Purpose: The purpose of this lab is to determine whether the duration of an eruption of Old Faithful can predict the time until the next eruption.

Background: If you are a tourist on a tight schedule, and hope to see a Yellowstone Park geyser eruption, then you probably want to know what time you should be there. If you are a park ranger and you're continually pestered by tourists wanting to know when the geyser will next erupt, you probably want to know what to tell them. Old Faithful is a geyser that earned its name because of its supposedly reliable eruptions. The idea is that the duration of one eruption can be used to predict the time until the next eruption.

 

Data: The data are the same as for Lab 2 and can be found at: http://www.stat.ucla.edu/~rgould/51f98/GEYSER1.DAT

 

Activity:

1. Make a scatterplot. Choose your x and y variables carefully. Explain your choice.

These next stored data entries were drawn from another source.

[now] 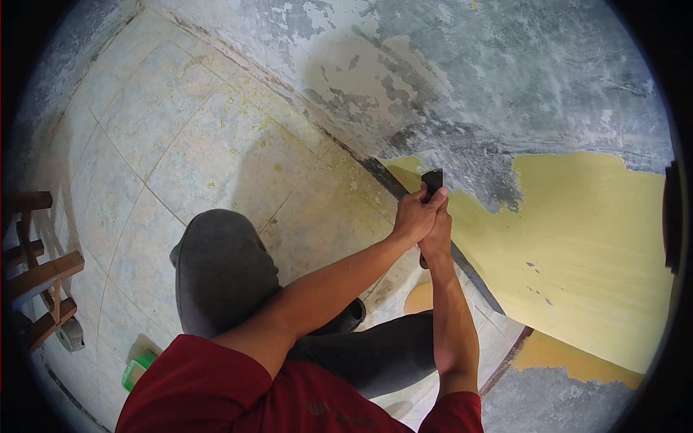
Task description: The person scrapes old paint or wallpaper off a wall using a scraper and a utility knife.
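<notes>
Both my hands are closed around one scraper [432, 177], whose dark, wide head points away from me at the wall. My left hand [414, 218] wraps it from the left, and my right hand [437, 237] grips it from the right, with the fingers overlapping. The handle's end peeks out below the hands. The scraper's head is at the lower wall, by the ragged border between yellow paint [592, 224] and stripped grey plaster [505, 79]. Whether its edge touches the wall, I cannot tell.
Yellow flakes lie scattered over the tiled floor [209, 137] along the wall's foot. Wooden furniture legs [50, 278] stand at the far left, and a green container [137, 369] sits at the lower left. A tan rounded thing [417, 299] shows beside my right forearm.
</notes>
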Tool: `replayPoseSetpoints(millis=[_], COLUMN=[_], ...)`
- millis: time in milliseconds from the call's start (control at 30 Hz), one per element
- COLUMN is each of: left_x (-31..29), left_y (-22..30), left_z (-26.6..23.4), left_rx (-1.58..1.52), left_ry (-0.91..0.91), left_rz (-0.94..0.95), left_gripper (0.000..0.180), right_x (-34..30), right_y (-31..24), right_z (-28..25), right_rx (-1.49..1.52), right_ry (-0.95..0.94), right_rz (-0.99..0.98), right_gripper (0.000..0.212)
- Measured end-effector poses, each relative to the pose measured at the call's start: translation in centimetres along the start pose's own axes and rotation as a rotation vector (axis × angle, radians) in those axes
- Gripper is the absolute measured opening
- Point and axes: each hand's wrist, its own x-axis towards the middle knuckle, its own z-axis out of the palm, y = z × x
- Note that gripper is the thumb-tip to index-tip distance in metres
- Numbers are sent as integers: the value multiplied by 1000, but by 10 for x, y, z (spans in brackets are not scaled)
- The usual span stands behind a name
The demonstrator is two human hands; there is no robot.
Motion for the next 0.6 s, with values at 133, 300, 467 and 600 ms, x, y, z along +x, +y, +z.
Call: replayPoseSetpoints(millis=[133,300,467,600], left_x=[9,6,11,8], left_y=[-9,-6,-16,-20], left_z=[-1,6,8,11], left_rx=[-102,-236,-194,-113], left_ry=[38,30,116,88], left_rz=[-23,-20,50,21], left_gripper=[53,49,50,57], right_x=[-12,-19,-16,-13], right_y=[6,17,16,34], right_z=[-2,-10,-2,4], right_rx=[-13,-51,-39,-210], right_ry=[-2,-7,52,95], right_rz=[23,24,-33,-176], right_gripper=[47,46,45,52])
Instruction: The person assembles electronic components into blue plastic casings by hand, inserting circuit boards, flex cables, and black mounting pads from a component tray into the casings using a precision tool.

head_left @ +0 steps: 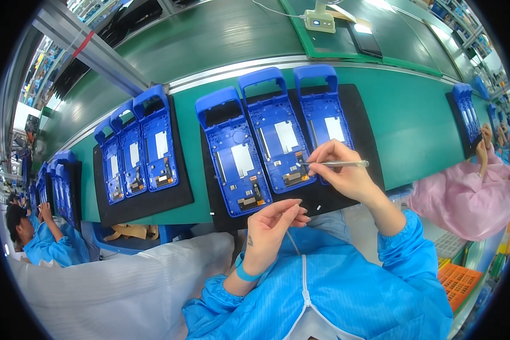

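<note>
My right hand [350, 180] grips slim metal tweezers [348, 164] between thumb and fingers. Their tip points left, over the lower part of the middle blue plastic housing [262, 122], by a small dark flex cable; whether it touches cannot be told. My left hand [266, 233] is in a pinch just below the left blue housing [216, 139]; anything between its fingertips is too small to make out. A third blue housing [314, 105] lies to the right, partly behind my right hand. All three have handle-like loops, silver plates inside, and lie on a black mat [360, 122].
Another black mat [178, 198] with several blue housings [156, 139] lies left on the green bench [402, 130]. Small white bits [318, 207] lie near the mat's front edge. Behind is a metal rail [238, 69]. Co-workers sit left [59, 243] and right [464, 198].
</note>
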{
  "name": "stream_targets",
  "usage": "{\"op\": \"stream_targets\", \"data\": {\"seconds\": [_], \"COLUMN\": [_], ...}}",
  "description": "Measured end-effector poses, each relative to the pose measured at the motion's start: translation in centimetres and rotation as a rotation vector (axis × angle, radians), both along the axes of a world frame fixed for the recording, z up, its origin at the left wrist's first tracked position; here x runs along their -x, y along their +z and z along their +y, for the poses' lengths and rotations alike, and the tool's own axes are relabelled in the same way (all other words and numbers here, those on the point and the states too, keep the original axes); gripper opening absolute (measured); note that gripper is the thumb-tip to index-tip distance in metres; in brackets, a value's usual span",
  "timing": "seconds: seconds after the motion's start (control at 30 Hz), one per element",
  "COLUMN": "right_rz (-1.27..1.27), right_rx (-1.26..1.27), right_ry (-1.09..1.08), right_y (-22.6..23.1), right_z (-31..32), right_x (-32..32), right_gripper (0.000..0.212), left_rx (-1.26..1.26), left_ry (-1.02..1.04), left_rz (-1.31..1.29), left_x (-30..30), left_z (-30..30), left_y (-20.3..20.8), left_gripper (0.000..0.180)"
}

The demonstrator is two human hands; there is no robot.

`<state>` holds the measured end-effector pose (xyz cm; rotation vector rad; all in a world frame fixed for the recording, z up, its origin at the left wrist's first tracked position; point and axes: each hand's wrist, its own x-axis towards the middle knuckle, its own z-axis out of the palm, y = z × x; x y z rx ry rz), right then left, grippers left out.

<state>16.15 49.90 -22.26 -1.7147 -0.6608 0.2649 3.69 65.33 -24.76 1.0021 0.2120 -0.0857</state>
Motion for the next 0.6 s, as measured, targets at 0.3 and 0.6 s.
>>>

How would you describe the trend? Based on this plot do you think you can predict when the next eruption occurs if you knew how long the previous eruption lasted? With what accuracy? Do you feel comfortable summarizing this trend with a correlation coefficient? If so, what is the correlation? If not, why not?

(Hint: If you do choose to do a correlation, you can select "correlation" from the Data Analysis tools. For input range, specify both columns. For example, B1:C222. It will then output a 2X2 table, and the number you want will be in the lower left-hand quadrant.)

2. Perform a regression. What is the equation for using duration to predict the time until the next eruption? Do you think this is a good summary? What's the most you'll be wrong, based on the data? Can you give some idea of what a "typical" error might be? (Hint: it might help to superimpose the regression line on your scatterplot. To do this, select the scatterplot and under Chart on the menu, choose "Add Trendline." I recommend you save your work before doing this, since it sometimes makes my computer crash.)

3. Suppose that you wanted to use the length of the current eruption that you were watching to tell how long it had been since the last eruption. In other words, if you had just witnessed a 2.5 minute eruption, could you tell how long it had been since the last eruption? Do this two ways: first, use the equation you got above. Second, redo the regression after switching the x and y variable and use this new result to tell you how long since the last eruption. Do they agree? (Did you expect them to? ) Why or why not?